Some of the lines below need repeating. Reproduce exactly those between the lines holding "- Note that" and "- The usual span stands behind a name", inclusive.

::::::::

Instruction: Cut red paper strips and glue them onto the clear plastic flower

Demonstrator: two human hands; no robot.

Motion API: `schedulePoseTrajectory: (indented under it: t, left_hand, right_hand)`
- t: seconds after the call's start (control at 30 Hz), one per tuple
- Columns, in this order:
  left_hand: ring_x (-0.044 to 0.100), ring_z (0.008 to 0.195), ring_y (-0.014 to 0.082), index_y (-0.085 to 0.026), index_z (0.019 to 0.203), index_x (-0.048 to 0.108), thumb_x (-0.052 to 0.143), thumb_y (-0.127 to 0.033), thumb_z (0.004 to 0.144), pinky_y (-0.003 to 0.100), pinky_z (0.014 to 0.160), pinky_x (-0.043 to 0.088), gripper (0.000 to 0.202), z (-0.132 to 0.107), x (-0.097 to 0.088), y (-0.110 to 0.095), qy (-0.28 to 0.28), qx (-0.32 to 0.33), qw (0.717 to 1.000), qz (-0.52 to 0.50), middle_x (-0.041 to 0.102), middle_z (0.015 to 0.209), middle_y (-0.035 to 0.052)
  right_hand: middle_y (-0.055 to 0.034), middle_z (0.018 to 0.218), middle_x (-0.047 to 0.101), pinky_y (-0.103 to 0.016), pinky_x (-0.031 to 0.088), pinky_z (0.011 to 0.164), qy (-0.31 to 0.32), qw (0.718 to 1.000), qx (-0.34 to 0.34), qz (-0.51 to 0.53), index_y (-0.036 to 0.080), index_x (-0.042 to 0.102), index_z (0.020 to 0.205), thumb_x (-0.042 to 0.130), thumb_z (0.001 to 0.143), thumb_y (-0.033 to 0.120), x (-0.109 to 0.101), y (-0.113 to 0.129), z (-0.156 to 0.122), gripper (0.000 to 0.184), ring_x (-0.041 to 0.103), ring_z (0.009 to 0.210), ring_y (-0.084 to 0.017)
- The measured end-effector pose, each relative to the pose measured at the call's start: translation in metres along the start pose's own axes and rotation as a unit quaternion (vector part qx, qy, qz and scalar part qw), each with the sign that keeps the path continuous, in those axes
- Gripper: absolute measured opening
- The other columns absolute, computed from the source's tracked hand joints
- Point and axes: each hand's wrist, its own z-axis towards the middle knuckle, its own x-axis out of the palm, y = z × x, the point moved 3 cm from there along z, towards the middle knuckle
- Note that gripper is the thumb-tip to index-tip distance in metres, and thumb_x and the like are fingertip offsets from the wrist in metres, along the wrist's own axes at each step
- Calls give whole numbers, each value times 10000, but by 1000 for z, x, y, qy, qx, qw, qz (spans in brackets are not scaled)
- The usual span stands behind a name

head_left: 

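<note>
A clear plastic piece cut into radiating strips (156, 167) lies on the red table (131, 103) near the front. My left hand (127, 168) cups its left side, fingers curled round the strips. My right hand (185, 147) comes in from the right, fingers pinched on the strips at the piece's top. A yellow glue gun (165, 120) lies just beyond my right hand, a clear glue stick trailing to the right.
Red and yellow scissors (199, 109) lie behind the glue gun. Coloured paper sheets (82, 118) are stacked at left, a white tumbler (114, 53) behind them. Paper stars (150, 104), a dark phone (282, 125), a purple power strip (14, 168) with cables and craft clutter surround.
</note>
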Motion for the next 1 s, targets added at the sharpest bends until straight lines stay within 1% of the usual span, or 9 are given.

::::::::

# [Answer area]
- Note that gripper is the thumb-tip to index-tip distance in metres, and thumb_x and the like are fingertip offsets from the wrist in metres, along the wrist's own axes at each step
- Calls give whole numbers, each value times 10000, but by 1000 for z, x, y, qy, qx, qw, qz (spans in brackets are not scaled)
- The usual span stands behind a name

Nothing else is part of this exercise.